1. Vous êtes bailleur en régime réel (location nue). C’est là que le levier est le plus direct. Déduisez vos travaux d’amélioration, d’entretien et de réparation de vos revenus fonciers. Si vos charges dépassent vos loyers, vous créez un déficit foncier imputable sur votre revenu global jusqu’à 10 700 € par an. C’est mécanique, c’est légal, et c’est efficace.

2. Vous occupez votre résidence principale. Ici, pas de déduction directe possible. Mais l’État compense avec d’autres dispositifs : MaPrimeRénov’ pour les travaux de rénovation énergétique, la TVA réduite à 5,5 % sur les travaux éligibles, et l’Éco-PTZ pour financer sans intérêts. Ce n’est pas une déduction fiscale, mais l’impact financier est bien réel.

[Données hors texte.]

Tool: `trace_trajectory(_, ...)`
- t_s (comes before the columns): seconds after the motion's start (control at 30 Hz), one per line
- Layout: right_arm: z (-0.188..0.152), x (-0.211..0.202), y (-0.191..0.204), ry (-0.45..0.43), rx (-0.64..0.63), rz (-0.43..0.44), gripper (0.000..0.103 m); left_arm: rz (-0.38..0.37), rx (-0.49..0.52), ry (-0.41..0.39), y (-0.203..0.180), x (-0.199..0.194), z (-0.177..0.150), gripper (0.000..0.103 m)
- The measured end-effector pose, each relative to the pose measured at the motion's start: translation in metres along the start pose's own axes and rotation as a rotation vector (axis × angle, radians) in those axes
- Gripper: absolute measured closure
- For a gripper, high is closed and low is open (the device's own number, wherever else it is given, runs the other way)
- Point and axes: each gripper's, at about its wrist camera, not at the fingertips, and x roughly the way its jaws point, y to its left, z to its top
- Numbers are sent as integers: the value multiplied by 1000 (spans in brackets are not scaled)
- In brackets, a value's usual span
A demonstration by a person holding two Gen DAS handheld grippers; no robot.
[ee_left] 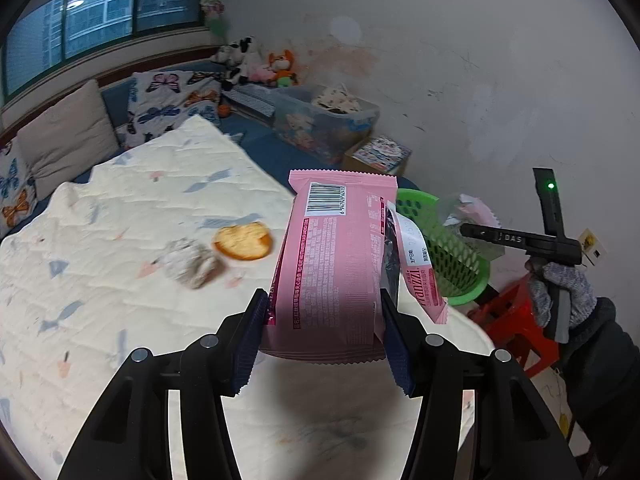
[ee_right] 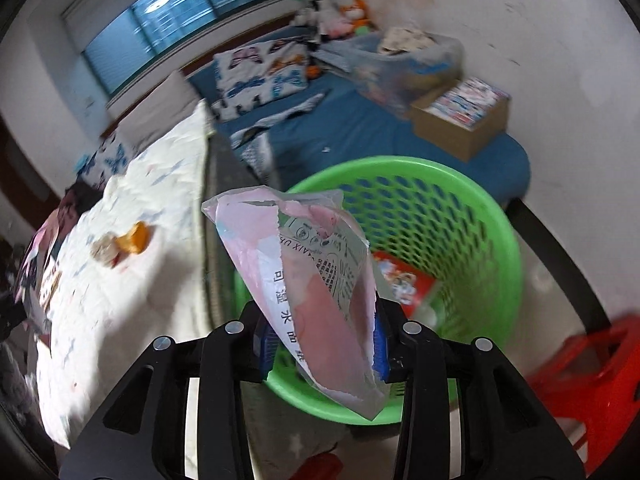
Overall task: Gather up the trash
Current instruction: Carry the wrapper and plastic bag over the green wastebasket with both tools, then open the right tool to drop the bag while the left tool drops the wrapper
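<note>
Nearby, orange peel point(ee_left: 243, 241) beside tissue point(ee_left: 191, 263).

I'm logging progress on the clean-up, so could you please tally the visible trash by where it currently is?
Held in grippers: 2, the pink wrapper in the left gripper, the torn plastic bag in the right gripper
In the green basket: 1, the red packet
On the quilt: 2, the crumpled tissue, the orange peel
Total: 5
</note>
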Motion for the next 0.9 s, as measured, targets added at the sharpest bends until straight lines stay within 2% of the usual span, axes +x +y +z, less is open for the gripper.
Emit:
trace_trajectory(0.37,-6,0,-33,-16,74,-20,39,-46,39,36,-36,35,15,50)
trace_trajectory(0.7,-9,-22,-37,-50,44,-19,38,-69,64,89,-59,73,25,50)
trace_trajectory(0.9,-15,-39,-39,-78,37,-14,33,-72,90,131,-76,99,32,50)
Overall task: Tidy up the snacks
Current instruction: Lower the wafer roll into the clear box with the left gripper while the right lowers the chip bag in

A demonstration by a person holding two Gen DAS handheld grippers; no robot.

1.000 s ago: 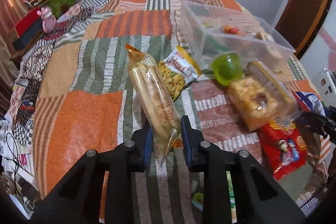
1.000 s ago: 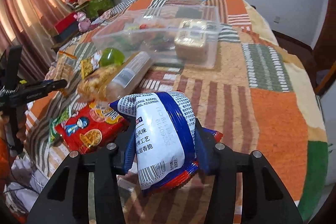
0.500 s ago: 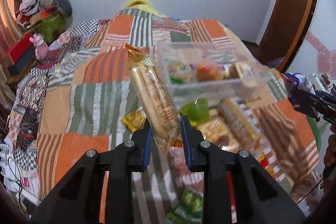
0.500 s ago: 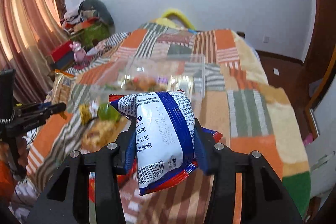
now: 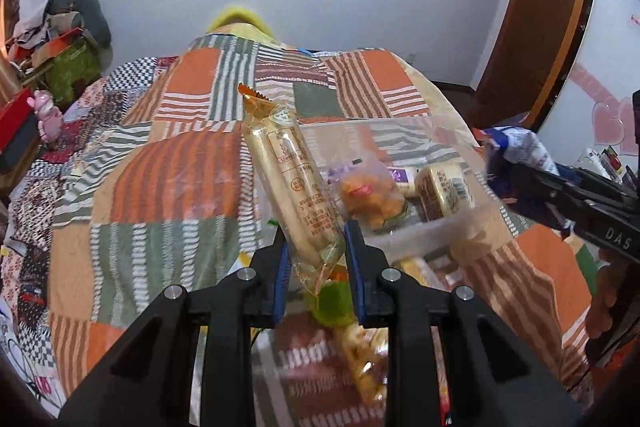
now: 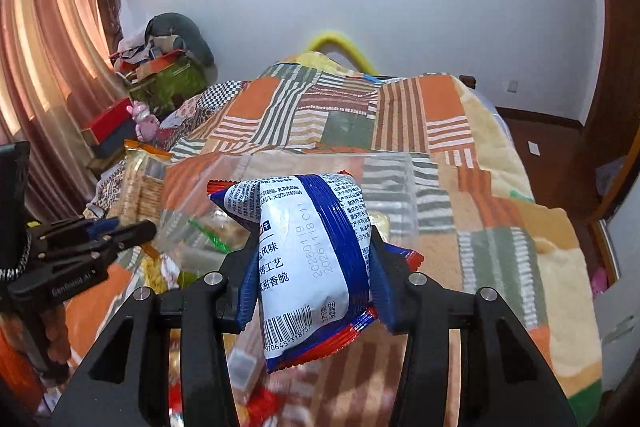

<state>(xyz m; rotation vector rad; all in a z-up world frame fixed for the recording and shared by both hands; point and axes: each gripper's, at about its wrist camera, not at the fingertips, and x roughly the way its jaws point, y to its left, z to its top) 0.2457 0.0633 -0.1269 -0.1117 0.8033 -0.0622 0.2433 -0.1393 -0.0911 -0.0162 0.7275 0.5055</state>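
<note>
The long biscuit pack [image 5: 294,183] is pinched at its near crimped end by the left gripper [image 5: 316,259], jaws narrow on the film; it stands up stiffly above the bed, light but probably brittle inside, so a hold on the seam looks wise. The blue-and-white pouch [image 6: 308,259] sits puffy between the right gripper [image 6: 314,279] jaws, gripped across its middle; glossy film, likely slippery and crushable. Just beyond both, the clear plastic bin [image 5: 436,239] rests on the soft patchwork quilt [image 5: 168,179], already holding wrapped cakes [image 5: 442,189].

Black tongs [image 5: 314,263], apparently blue-padded
</note>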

3. Dans tous les cas, trois réflexes s’imposent. Conservez toutes vos factures , elles sont votre seule preuve en cas de contrôle. Vérifiez que vos artisans sont certifiés RGE si vous visez des aides énergétiques. Et consultez impots.gouv.fr pour les formulaires officiels (2044, 2042-C-PRO) avant de déclarer.

La première étape, c’est de déterminer votre régime d’imposition , tout le reste en découle.